A Lyon, les urbanistes au service du pouvoir local allaient déclamant qu'il s'agit de "remettre la nature au coeur de ville". On n'analysera pas ici en détail la bêtise de ces propos mais on vous fera remarquer, Messieurs, qu'on ne "met" ni ne remet la nature nulle part : c'est elle qui décide de s'installer pourvu que l'homme, ce balourd, dégage ! On peut relire Pierre Senges : "Ruines de Rome" où la subversion par les plantes (billet 49 - Notes de lecture presque sans notes, 23/03/2013 sur ce même blog).

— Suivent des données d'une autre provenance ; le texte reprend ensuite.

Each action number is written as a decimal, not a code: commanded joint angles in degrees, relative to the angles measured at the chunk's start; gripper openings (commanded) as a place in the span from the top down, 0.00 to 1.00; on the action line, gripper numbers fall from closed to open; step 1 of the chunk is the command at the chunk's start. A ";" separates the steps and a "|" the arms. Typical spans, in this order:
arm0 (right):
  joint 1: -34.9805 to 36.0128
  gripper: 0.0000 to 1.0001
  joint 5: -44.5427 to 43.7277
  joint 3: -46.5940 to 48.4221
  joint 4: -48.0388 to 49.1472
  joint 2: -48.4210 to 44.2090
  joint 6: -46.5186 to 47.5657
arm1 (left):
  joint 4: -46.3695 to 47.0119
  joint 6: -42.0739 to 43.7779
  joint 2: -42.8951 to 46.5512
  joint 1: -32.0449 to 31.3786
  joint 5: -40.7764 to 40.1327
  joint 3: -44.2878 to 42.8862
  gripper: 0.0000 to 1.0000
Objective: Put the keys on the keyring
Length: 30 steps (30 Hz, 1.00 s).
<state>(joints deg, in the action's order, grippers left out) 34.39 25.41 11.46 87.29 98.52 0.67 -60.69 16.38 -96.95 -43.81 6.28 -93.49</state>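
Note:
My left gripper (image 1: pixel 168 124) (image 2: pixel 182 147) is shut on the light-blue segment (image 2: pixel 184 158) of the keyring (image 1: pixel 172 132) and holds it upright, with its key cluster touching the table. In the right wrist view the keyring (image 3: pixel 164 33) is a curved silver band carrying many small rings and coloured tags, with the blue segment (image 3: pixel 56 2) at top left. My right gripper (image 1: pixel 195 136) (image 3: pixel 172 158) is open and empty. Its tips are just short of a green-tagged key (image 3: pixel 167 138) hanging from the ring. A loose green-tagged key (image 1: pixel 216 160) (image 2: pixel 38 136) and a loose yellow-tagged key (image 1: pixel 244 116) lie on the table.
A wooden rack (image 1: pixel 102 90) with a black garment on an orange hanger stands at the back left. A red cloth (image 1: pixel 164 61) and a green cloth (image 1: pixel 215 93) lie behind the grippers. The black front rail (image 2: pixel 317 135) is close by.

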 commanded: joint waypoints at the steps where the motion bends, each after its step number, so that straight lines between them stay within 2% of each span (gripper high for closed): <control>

CIMG4373.JPGA Sainté, la nature est dans la ville et la ville est dans la nature. L'intrication est presque parfaite et souvent, la nature a le dessus : qu'un immeuble s'écroule, qu'un jardin s'ensauvage ; que la pente ne permette plus de construire et qu'un pan de mur invite, voilà la verte conspiration qui grimpe à l'assaut de la pierre.

Pour combien de temps ? La patronne de l'Appentis se frotte les mains (à propos, il fait toujours ici 4 degrés de moins qu'ailleurs) d'avoir connu cette ville avant que lesdits urbanistes ne commencent leur sale boulot totalitaire avec leurs voies requalifiées, leurs places "rendues à l'espace public" et leur "végétalisation" uniforme, leur manie du "structurant", de "l'apaisé", leur non-dite, mais violente comme un néon vulgaire, obsession du contrôle social avec son cortège de bancs individuels, de fausses clôtures de bois entourant des massifs impeccables de fleuristes, leur mode de la linéarité, du minéral. "Remettre la nature", ha ha ha. La peste soit des urbanistes.

Soyez vigilants lorsque vous déambulez dans des lieux "pensés", quelle connerie, comme des décors de cinéma, lorsqu'on vous fait le coup de la pierre apparente (mais jointoyée par Lafarge et blanchie jusqu'à l'insupportable). Ne vous ébaubissez pas devant ces oeuvres d'art contemporain placées si exactement, devant ces objets qui se complètent et se répondent avec leurs taches de couleur et leur obscène scénographie. Restez de marbre devant le paysagisme en action. Acceptez des villes imparfaites aux trottoirs en dévers, aux nids-de-poule imprévisibles, aux carrefours sans visibilité. Laissez-vous parcourir des quartiers intouchés, simplement vétustes et lisez la véritable histoire de leurs habitants telle qu'elle s'écrit, là, dans le plus grand désordre et parfois dans une misère sans beauté. Reconnaissez le risque qu'un interstice, parfois, ne soit pas comblé et qu'un squat s'y installe, que de sales trafics s'y déroulent, que les escaliers soient dangereux et leurs marches, inégales. Que le débarras sauvage d'un électroménager à bout de souffle soit recouvert en un temps record par la renouée du Japon et son ventre percé par les buddleias... Laissez la ville mourir et se recouvrir au lieu de la replâtrer toujours.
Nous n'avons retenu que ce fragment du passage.